### [What to do]
Search each line of the data for the word "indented"; copy every line where it is found.

[Opening Material for this exercise section]

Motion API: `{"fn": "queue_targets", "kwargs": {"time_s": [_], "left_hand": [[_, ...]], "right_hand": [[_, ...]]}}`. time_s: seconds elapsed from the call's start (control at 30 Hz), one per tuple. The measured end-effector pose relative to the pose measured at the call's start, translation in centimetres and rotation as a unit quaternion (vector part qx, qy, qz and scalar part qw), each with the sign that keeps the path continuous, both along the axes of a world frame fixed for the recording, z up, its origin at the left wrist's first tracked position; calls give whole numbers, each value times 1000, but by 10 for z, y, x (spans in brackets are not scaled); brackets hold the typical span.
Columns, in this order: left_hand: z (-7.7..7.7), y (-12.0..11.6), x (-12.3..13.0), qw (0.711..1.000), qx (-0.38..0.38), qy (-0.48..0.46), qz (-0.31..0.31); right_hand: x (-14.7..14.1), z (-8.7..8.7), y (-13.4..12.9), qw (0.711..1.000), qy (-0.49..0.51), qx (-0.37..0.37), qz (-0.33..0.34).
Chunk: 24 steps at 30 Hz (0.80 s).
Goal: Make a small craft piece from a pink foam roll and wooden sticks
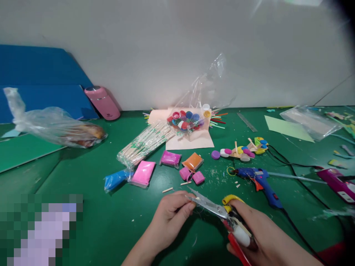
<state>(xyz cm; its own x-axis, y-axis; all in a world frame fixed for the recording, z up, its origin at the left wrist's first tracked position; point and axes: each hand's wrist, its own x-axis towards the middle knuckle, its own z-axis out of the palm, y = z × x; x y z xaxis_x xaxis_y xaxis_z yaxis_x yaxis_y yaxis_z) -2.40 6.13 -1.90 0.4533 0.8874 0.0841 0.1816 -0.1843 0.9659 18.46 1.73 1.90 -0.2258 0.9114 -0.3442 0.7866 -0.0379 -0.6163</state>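
My right hand (256, 225) grips a pair of scissors (210, 207) with one yellow and one red handle. Their blades are parted and point left, reaching the fingertips of my left hand (176, 210). Thumb and forefinger of that left hand are pinched together beside the blades, over a small pale piece too little to name. Among the fingers of my right hand, next to the handles, show a white rounded piece (242, 235) and a pale strip. Just beyond my left hand lie short cut stick pieces (167, 190).
A blue glue gun (257, 181) with a cable lies right. Behind my hands are clay packets (142, 173), a bag of wooden sticks (146, 142), bottle caps in clear plastic (188, 120) and a cap-and-stick craft (244, 149). A pink flask (102, 103) leans at the back left.
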Motion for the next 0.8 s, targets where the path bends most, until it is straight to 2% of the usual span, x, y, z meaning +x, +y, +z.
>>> {"fn": "queue_targets", "kwargs": {"time_s": [0.3,0.53,0.8], "left_hand": [[3,0,-1,1000,0,1,2],[2,-1,-2,1000,1,0,3],[3,-1,1,1000,7,-2,9]], "right_hand": [[-1,1,-2,999,-21,-29,24],[-4,2,-1,999,-40,-13,25],[-2,-18,-4,996,-87,-25,-9]]}}
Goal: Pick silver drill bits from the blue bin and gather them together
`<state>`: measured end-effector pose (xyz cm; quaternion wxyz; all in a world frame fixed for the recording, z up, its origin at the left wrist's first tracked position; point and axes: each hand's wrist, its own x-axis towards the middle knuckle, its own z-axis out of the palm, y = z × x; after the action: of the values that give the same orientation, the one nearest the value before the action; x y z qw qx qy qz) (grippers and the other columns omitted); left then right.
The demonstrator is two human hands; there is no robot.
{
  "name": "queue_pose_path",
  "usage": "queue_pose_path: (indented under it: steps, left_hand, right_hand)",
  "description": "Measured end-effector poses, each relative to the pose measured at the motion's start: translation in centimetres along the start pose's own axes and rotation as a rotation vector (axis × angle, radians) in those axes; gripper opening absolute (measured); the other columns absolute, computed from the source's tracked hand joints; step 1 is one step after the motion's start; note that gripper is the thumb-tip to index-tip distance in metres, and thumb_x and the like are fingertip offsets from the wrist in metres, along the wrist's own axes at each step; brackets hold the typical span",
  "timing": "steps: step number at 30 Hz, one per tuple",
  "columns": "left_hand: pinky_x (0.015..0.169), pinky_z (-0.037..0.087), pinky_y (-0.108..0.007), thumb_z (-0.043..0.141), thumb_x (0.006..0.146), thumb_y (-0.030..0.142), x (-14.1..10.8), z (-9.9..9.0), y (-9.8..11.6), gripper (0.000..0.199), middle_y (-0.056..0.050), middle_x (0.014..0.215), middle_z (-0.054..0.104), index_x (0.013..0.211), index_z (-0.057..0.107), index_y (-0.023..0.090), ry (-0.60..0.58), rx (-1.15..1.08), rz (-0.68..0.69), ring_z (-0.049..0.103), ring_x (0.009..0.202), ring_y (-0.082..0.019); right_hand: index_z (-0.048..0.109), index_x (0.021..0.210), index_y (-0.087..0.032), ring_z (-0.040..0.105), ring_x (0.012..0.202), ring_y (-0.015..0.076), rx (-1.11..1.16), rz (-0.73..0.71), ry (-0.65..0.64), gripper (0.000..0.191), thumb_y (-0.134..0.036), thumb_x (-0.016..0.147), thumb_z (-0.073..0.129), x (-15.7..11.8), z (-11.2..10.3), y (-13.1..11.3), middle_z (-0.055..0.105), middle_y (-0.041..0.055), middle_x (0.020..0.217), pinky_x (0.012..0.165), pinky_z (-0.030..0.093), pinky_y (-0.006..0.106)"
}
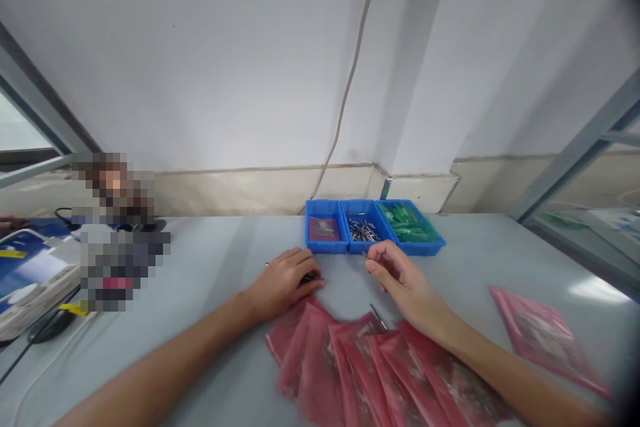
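The left hand (pixel 289 281) curls its fingers around pins (pixel 311 277). Fanned pink bags (pixel 317 363) lie nearer than both hands' fingers, blue bins (pixel 327 247) beyond. A loose pin (pixel 379 317) lies just before the right hand (pixel 400 280), whose thumb and forefinger pinch a small pin (pixel 365 255).

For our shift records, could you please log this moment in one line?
left hand: curled around metal pieces | right hand: pinching small metal piece | pink bags: fanned out | blue bins: behind
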<state>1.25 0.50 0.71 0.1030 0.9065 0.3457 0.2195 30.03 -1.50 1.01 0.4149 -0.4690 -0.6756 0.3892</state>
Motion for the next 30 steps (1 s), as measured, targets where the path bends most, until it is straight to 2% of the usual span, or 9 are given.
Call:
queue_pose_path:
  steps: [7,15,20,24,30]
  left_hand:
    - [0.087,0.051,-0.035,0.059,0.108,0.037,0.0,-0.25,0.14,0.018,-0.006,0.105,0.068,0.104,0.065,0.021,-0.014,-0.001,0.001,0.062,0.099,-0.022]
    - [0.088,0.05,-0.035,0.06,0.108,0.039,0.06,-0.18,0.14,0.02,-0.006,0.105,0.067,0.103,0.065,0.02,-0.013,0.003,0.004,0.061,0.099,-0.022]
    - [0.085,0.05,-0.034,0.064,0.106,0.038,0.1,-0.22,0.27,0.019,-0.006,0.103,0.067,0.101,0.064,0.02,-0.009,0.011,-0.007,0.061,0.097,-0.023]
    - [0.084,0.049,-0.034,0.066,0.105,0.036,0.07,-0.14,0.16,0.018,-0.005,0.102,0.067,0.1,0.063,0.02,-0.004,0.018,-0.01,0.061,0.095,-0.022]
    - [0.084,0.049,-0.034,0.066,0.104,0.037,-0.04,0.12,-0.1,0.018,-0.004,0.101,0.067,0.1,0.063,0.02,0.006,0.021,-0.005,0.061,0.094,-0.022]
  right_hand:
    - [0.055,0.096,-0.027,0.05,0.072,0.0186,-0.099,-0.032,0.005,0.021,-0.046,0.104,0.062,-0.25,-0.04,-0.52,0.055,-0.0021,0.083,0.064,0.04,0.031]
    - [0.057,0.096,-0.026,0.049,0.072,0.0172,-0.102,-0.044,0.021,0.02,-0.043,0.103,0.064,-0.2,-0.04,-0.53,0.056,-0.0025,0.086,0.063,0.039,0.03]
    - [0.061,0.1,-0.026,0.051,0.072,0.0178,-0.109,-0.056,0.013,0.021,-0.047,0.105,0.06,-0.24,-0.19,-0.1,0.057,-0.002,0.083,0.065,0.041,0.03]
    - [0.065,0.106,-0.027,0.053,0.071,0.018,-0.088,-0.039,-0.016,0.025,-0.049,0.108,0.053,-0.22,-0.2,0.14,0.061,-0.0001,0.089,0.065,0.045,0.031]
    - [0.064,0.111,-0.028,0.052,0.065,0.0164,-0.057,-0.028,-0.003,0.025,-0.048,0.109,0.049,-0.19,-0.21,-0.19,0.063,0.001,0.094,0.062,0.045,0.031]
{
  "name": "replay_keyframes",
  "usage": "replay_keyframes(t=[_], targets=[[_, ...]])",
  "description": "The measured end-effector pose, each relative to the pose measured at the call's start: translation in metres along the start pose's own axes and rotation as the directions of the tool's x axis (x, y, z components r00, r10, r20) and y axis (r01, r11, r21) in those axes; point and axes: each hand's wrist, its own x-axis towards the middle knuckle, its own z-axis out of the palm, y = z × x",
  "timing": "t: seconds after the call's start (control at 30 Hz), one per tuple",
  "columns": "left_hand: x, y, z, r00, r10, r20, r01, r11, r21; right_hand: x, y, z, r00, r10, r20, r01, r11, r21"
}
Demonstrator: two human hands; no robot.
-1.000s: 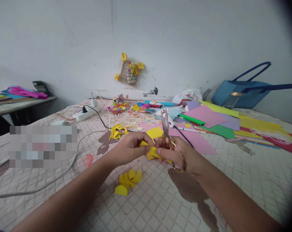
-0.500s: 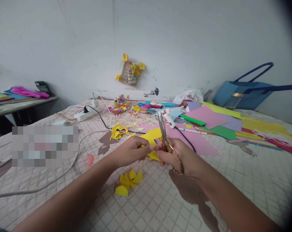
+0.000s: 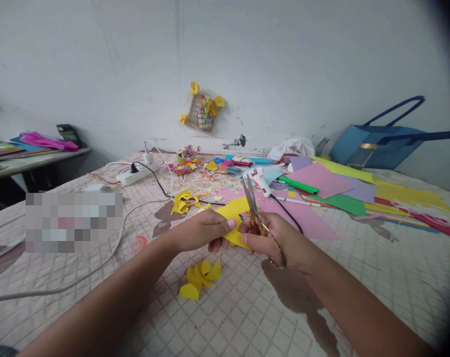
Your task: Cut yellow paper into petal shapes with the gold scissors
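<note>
A sheet of yellow paper (image 3: 234, 210) is stretched between my two hands above the table. My left hand (image 3: 206, 230) is closed on its left edge, thumb on top. My right hand (image 3: 271, 238) pinches the paper's right side with thumb and fingers. That same hand also carries gold-handled scissors (image 3: 251, 198), their blades pointing up and away, slightly apart and off the paper. Below the hands, on the cloth, lies a small heap of cut yellow paper pieces (image 3: 200, 275), some with rounded edges.
Yellow scraps (image 3: 183, 202) lie beyond my left hand. A white glue gun (image 3: 261, 182) rests on pink paper (image 3: 306, 218). Coloured sheets (image 3: 321, 179) and a blue bag (image 3: 377, 146) are at the right. A power strip (image 3: 137, 174) and cables (image 3: 122, 233) run along the left.
My left thumb has straightened and shifted slightly on the yellow paper, which now lies flatter and shows more surface. The scissors stay in my right hand, and the view has shifted slightly.
</note>
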Motion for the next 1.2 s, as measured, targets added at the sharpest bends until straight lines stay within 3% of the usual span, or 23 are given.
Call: replay_keyframes(t=[0.43, 1.2], targets=[[0.0002, 0.0004, -0.0015, 0.998, -0.036, 0.042, 0.034, 0.999, 0.041, 0.0002, 0.003, -0.0002, 0.999, 0.024, 0.049, -0.025, 0.999, 0.023], [-0.0015, 0.0041, -0.0046, 0.996, 0.043, 0.074, -0.052, 0.991, 0.121, -0.001, 0.0012, -0.0008, 0.998, -0.002, 0.056, 0.001, 1.0, 0.017]])
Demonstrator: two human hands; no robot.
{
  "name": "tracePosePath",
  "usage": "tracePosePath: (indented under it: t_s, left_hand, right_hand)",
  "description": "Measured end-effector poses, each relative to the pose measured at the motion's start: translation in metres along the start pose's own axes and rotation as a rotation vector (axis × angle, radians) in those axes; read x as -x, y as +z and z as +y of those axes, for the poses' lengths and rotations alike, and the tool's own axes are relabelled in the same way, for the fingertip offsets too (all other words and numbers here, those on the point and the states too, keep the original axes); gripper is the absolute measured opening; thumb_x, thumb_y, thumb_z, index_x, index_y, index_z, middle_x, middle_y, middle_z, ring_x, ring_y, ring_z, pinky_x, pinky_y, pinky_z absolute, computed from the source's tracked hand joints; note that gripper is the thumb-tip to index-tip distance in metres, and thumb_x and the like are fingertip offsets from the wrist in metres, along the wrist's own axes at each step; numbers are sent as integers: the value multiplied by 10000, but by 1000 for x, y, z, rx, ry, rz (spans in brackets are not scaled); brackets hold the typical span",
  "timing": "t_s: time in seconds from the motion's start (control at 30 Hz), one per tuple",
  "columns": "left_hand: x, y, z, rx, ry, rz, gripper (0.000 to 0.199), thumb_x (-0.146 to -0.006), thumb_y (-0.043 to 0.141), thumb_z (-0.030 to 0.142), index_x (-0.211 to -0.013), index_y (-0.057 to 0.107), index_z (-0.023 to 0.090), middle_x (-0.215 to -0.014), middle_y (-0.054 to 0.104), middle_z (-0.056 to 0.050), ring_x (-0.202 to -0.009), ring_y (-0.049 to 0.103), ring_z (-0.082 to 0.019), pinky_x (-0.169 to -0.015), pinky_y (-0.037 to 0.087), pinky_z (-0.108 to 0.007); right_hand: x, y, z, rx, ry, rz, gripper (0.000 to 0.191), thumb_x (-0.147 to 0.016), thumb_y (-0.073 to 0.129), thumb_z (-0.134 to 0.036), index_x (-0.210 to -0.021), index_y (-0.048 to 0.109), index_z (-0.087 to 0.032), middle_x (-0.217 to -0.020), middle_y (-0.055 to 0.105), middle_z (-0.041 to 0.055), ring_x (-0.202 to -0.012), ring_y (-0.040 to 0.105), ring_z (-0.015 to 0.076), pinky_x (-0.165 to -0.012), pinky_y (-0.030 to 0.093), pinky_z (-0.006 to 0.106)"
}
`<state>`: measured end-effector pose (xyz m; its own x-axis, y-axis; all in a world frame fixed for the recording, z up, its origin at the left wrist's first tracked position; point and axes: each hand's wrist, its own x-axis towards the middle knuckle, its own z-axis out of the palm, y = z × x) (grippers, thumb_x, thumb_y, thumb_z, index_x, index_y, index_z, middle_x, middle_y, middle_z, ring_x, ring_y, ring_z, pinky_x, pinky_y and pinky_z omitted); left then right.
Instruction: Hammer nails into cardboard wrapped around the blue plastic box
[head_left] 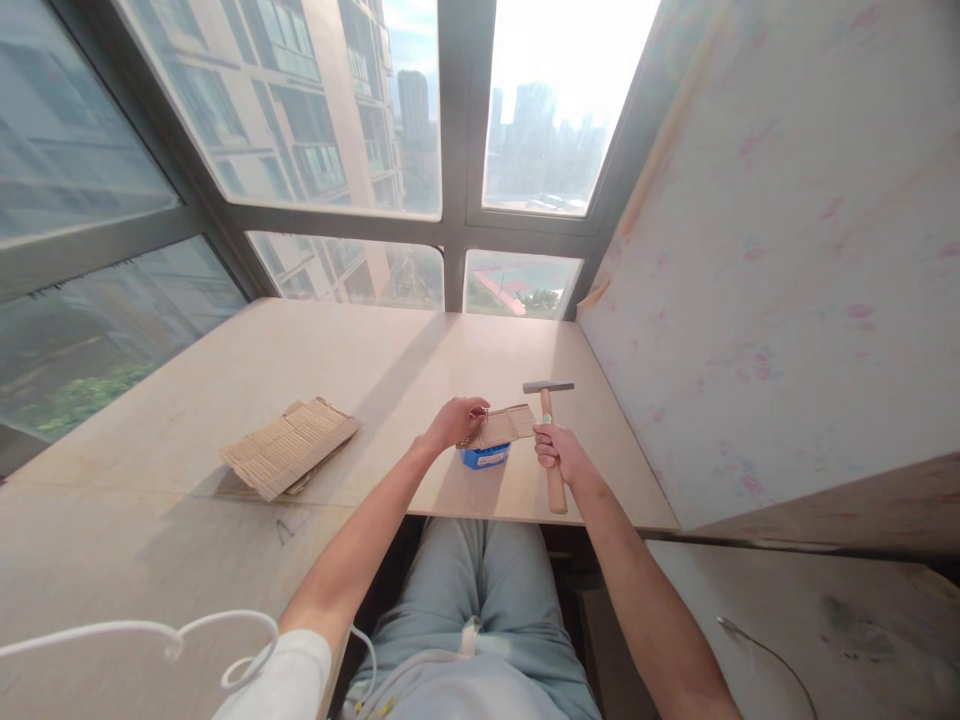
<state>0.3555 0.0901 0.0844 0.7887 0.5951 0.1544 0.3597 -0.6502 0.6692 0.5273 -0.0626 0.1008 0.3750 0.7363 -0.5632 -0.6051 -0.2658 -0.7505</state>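
Note:
My right hand [556, 450] is wrapped round the wooden handle of a hammer [548, 400], whose metal head points up and away from me. Its fingertips lie close to the right end of a small piece of corrugated cardboard [508, 426]. My left hand [460, 421] is at the left end of that cardboard, with its thumb and fingers pinched together. What sits between those fingertips is too small to make out. Under the cardboard stands a blue box [486, 457] with a pale label on its front.
A stack of corrugated cardboard pieces [292, 447] lies on the left of the pale tabletop [390, 350]. Windows stand behind it, and a papered wall [757, 300] borders the right. A white cable [97, 630] hangs at lower left; another cable [772, 650] lies lower right.

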Motion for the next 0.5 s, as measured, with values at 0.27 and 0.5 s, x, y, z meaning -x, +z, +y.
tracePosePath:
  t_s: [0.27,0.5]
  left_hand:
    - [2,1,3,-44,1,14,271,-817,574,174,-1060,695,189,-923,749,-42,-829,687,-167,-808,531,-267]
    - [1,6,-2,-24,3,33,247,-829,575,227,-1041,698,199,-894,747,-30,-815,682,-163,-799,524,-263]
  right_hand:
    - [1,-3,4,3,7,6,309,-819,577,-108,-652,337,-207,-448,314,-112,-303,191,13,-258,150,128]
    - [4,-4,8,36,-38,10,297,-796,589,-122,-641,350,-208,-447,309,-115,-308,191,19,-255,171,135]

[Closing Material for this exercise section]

### [Solution to this task]
  "usage": "queue_pose_path: (indented under it: steps, left_hand, right_hand)",
  "usage": "tracePosePath: (indented under it: t_s, left_hand, right_hand)",

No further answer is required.